Every web and app developer ships images, and every project ends up needing the same five operations on them: resize, crop, rotate, compress, convert. The tools that exist for this all have the same problem, they live somewhere else.

  • Online optimizers: (TinyPNG, Squoosh, Compressor.io) require uploading the file. That's a non-starter for client work, NDA assets, or anything you'd rather not hand to a third party. They also assume you have an internet connection, and they break the flow: download the optimized result, find the right folder, drop it in.
  • Desktop apps: (Photoshop, Affinity, ImageOptim) are overkill for "make this 2 MB hero image into a 200 KB WebP." Switching apps means losing the project context, which folder the asset belongs in, what the rest of the codebase calls it, what dimensions the layout actually needs.
  • CLI tools (magick, cwebp, sharp scripts) work, but only if you remember the flags. Quality 80? 85? -resize 50% or -resize 50x50? It's the kind of thing you re-Google every time. The result is the same loop, several times a week: stop coding, switch apps, optimize, switch back. It's small individually and exhausting in aggregate, and for sensitive assets there's no good answer at all.
03 / The solution

A VS Code extension that does it all in-place, locally, without leaving the editor.

  • Right-click → optimize: The image you're working on is already in the file tree; one click opens the editor panel with the file loaded.
  • Live preview with size estimate: Adjust quality, format, or dimensions and watch both the pixels and the resulting file size update in real time, so you stop guessing whether 75% quality is "good enough."
  • Fully local: ImageMagick runs natively inside the extension host. Nothing is uploaded, nothing leaves the machine, and it works offline.
  • Originals stay safe: Saving always goes through a file dialog with <name>.optimized.<ext> pre-filled, so accidental overwrites aren't possible. The five operations every project needs, where every project already is.
FAQ

About this project

It brings the full ImageMagick toolchain directly into Visual Studio Code so you can resize, crop, rotate, flip, compress, and convert images without leaving the editor. Right-clicking any image in the Explorer opens an in-editor panel where every change updates a live preview within about 150 ms. It supports JPEG, PNG, WebP, AVIF, GIF, TIFF, and BMP formats.

Yes. All processing runs locally inside the extension host using native ImageMagick-7 bindings, so nothing is ever uploaded to the cloud and the extension works fully offline.

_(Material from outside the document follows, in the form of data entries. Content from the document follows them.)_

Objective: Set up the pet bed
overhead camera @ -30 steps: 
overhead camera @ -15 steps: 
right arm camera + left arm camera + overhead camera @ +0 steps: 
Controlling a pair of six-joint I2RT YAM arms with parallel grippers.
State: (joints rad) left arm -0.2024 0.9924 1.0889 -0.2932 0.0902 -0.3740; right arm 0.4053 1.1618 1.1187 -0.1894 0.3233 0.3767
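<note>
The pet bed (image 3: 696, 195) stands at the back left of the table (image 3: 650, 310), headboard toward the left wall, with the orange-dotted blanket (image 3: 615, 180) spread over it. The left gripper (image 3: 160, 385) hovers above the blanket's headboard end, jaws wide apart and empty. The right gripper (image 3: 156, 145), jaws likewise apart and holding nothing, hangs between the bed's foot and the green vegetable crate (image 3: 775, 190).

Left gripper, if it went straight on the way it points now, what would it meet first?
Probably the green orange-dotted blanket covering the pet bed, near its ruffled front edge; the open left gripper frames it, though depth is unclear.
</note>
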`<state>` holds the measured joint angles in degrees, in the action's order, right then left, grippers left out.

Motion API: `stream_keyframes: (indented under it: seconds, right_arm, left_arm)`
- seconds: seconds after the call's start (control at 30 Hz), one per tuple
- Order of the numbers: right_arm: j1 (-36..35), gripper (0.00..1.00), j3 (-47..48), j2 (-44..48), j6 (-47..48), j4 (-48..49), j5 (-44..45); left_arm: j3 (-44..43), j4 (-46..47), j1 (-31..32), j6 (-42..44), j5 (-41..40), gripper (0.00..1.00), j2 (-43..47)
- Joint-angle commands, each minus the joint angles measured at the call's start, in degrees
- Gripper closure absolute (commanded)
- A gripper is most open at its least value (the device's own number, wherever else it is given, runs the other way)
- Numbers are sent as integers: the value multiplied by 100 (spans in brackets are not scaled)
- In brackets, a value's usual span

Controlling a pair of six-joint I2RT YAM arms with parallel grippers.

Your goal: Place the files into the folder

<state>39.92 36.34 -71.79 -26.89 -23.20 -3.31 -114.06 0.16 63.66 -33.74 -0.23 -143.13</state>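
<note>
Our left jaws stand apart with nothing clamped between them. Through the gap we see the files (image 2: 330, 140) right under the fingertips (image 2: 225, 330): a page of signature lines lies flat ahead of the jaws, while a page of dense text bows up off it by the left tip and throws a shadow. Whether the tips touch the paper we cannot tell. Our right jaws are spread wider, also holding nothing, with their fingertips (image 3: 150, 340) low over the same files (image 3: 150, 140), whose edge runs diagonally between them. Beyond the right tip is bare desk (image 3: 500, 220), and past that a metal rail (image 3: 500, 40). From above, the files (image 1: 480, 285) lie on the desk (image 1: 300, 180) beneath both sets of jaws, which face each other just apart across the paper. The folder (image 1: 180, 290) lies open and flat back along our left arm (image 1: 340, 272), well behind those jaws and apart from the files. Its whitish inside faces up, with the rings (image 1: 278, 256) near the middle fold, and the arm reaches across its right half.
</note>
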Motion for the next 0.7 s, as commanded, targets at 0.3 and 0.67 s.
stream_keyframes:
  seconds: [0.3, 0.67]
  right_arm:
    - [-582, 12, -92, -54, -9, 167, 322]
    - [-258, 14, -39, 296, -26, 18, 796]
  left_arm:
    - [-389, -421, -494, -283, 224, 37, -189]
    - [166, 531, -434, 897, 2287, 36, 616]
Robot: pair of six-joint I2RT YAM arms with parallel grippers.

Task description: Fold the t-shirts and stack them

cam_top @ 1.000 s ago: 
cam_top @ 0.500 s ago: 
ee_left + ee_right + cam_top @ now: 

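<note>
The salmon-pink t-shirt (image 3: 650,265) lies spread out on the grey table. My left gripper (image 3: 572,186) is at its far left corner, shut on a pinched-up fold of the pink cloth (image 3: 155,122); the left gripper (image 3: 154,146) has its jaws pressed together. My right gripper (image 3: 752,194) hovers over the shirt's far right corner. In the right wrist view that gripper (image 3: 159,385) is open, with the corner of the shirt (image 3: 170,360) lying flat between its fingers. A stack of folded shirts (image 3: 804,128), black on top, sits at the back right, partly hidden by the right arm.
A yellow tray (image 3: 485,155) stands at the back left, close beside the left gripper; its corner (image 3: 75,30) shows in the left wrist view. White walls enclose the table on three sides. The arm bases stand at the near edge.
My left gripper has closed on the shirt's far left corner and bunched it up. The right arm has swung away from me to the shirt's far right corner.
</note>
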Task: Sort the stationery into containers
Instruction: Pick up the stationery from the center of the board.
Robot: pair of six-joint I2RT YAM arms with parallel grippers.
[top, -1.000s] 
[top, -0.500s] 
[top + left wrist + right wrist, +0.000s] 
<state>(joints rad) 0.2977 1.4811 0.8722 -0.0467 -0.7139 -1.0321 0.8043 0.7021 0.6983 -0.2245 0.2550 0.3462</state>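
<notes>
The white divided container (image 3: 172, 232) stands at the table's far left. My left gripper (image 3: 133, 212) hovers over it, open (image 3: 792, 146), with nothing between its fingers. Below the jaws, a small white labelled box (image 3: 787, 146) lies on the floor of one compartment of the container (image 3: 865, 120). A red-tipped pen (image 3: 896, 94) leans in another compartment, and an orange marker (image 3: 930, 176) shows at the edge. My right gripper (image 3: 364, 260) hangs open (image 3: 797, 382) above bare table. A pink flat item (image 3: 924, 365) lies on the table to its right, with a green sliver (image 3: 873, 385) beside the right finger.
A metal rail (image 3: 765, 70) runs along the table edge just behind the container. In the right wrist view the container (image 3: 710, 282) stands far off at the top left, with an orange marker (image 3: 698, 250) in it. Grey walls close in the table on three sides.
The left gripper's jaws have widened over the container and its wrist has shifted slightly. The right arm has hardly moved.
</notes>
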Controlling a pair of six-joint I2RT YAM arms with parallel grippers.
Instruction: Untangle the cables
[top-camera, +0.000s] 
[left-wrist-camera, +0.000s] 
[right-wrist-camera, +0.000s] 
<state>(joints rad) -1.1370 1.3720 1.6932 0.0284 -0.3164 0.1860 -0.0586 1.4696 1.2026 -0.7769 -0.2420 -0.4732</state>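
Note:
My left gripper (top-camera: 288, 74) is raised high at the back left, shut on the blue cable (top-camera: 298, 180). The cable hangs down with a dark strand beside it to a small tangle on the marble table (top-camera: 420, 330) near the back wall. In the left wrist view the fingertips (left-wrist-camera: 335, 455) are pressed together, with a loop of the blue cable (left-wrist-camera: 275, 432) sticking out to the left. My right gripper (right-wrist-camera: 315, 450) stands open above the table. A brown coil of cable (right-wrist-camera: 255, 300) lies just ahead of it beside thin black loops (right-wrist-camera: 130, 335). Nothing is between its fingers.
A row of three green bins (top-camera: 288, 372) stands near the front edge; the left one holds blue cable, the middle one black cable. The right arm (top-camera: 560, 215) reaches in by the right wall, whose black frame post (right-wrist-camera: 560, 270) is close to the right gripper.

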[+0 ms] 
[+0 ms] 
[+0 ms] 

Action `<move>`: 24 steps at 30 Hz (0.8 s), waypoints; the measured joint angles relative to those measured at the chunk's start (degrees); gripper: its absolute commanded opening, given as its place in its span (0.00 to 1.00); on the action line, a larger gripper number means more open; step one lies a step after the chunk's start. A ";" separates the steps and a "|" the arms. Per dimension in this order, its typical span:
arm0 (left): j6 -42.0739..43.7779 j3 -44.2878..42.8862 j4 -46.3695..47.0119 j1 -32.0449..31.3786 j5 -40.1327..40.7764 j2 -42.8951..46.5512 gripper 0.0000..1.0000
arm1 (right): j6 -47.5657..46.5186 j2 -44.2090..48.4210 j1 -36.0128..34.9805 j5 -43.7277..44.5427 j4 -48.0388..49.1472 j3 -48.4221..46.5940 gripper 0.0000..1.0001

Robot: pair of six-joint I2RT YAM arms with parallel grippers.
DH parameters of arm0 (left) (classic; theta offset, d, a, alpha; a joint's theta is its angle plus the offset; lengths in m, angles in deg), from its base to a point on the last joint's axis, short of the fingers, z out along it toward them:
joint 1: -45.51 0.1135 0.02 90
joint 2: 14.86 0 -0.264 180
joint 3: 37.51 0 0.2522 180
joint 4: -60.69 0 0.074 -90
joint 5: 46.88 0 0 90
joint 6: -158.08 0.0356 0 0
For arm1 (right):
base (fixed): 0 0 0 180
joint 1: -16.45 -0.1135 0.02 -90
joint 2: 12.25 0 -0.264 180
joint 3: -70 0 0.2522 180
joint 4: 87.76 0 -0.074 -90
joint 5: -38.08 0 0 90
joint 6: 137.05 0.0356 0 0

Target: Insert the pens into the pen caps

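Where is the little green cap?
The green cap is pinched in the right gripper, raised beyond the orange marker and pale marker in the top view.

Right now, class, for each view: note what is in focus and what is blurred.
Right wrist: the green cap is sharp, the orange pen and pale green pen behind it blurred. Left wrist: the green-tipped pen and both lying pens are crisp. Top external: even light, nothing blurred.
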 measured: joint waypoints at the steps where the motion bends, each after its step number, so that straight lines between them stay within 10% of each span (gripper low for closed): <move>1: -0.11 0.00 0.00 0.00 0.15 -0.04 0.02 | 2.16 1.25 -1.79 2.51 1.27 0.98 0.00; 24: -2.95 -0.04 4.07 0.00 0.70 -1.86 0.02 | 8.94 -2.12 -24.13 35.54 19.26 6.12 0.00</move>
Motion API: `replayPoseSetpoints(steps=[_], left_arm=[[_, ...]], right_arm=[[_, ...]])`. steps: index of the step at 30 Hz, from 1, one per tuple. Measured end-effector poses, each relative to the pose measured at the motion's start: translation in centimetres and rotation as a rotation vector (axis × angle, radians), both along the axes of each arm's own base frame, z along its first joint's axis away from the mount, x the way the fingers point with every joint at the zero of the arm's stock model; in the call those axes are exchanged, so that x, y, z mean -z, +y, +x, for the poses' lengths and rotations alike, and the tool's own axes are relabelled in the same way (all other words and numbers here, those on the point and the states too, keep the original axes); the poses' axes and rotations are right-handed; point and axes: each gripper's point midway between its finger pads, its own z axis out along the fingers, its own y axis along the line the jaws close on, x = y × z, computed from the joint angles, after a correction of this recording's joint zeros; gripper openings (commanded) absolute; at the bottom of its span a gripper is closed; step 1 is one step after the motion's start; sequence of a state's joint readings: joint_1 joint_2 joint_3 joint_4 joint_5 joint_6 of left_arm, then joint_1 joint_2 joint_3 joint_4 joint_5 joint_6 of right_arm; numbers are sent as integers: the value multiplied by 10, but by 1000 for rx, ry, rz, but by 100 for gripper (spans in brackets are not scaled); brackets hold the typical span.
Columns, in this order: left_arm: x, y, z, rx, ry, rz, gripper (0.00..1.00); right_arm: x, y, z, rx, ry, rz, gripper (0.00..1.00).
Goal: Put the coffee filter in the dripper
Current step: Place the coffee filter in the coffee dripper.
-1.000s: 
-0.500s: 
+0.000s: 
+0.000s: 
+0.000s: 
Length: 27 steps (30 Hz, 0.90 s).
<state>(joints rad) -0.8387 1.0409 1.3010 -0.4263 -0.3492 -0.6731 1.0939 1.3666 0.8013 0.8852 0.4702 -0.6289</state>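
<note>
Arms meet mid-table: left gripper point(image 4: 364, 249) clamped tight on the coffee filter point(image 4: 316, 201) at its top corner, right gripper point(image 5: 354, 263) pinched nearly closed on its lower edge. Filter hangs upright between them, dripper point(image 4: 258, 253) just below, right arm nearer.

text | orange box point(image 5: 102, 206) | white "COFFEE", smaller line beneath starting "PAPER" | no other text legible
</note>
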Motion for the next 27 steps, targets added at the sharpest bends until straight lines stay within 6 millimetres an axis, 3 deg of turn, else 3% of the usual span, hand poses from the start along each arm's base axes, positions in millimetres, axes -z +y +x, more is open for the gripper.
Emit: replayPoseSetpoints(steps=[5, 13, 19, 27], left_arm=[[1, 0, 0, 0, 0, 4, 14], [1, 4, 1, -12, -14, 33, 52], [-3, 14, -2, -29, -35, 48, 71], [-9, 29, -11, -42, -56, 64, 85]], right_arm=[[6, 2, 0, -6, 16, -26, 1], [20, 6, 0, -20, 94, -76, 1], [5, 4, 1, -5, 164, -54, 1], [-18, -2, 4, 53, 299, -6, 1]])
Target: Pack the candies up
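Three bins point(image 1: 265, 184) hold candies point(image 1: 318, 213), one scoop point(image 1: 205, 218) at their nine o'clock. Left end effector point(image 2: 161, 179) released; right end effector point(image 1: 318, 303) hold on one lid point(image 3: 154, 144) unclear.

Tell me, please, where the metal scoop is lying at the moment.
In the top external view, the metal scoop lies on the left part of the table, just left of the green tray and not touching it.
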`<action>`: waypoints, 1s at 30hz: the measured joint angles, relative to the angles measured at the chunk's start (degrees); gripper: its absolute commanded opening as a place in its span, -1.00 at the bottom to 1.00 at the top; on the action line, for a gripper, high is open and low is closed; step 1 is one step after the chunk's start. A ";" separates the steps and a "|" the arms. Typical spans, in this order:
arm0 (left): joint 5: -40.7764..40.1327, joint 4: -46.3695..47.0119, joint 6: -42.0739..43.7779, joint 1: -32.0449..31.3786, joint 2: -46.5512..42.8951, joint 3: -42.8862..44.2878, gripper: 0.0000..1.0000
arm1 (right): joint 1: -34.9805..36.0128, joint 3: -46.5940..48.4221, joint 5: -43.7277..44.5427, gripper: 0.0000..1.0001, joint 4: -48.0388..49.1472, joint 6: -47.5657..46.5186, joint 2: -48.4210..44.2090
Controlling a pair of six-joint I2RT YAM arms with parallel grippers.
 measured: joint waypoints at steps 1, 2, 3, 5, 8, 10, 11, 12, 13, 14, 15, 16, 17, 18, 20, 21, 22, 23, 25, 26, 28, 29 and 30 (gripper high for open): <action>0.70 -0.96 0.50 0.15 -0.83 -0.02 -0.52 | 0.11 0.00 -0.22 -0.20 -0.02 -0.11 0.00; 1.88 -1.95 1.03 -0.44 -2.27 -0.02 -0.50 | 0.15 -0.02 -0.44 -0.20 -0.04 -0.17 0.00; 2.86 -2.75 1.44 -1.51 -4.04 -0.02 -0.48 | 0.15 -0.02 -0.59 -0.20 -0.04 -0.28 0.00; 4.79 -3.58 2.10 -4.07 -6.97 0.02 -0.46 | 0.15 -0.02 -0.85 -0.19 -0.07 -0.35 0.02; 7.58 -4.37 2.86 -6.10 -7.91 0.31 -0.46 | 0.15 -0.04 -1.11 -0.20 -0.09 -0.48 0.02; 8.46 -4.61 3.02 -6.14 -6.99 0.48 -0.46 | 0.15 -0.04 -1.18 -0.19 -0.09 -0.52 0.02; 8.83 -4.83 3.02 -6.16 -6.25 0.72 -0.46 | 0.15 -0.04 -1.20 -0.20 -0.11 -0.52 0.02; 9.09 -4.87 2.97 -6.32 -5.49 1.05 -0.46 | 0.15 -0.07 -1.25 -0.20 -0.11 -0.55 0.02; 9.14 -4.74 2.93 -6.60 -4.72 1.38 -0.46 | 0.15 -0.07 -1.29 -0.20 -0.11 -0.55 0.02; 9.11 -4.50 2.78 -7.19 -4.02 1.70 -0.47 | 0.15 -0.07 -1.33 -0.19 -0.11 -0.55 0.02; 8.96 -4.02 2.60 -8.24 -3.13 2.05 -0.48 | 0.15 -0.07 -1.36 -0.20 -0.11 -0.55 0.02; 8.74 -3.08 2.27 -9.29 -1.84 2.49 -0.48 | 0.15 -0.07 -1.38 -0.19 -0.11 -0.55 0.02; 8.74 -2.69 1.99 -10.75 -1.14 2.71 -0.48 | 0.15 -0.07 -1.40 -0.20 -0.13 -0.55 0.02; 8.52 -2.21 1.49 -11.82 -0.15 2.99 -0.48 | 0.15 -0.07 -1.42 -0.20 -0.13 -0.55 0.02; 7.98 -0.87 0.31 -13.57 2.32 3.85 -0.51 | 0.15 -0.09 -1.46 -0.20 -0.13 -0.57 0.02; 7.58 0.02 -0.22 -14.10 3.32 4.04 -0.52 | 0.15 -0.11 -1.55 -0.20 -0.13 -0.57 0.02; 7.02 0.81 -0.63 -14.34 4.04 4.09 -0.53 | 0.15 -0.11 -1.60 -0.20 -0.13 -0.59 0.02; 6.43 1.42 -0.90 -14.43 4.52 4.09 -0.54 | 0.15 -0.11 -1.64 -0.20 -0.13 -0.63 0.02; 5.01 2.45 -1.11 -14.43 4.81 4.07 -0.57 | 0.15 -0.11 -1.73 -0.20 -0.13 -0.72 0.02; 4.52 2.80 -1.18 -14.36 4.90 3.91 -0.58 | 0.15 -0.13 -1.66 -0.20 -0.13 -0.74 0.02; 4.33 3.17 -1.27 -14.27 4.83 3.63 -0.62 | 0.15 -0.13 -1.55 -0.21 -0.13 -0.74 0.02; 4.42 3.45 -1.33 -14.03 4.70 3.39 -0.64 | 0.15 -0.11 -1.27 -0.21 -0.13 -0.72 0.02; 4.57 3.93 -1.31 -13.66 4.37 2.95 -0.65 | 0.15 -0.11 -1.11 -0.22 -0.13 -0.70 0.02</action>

This makes it suitable for client work, NDA assets, and anything you would not want to hand to a third-party online optimizer like TinyPNG or Squoosh.

The extension is built on the VS Code Extension API for webview panels, custom Explorer context menus, and save dialogs. The webview UI uses Svelte 5 with runes-based reactive state and Tailwind CSS v4, with strict end-to-end TypeScript and a typed message protocol shared between the host and the webview. Bundling is handled by esbuild with dual targets, and the actual image engine is magickwand.js, which provides native ImageMagick-7 bindings for Node.

Every project needs the same handful of image operations, but the existing tools all live somewhere else, online optimizers require uploads, desktop apps like Photoshop are overkill, and CLI tools mean re-Googling the right flags every time. This creates a repetitive loop of stopping work, switching apps, optimizing, and switching back, with no good option at all for sensitive assets. The extension removes that friction by doing everything in place, locally, inside the editor.

No. The editing pipeline is non-destructive and fully reversible with a one-click reset, and the original is never overwritten. Saving always goes through a file dialog with a smart default name like photo.optimized.webp pre-filled, so accidental overwrites are not possible. A live size estimate sits alongside the preview so you can balance quality against file size before you commit.

Yes, it is open source under the MIT license. The code is available on GitHub at github.com/Abdulkader-Safi/vscode-extensions-ImageMagick, and it is published on the VS Code Marketplace under AbdulkaderSafi.imagemagick. It is distributed as a roughly 22 MB .vsix file that can also be installed offline. The project was built by Abdulkader Safi as Lead Developer.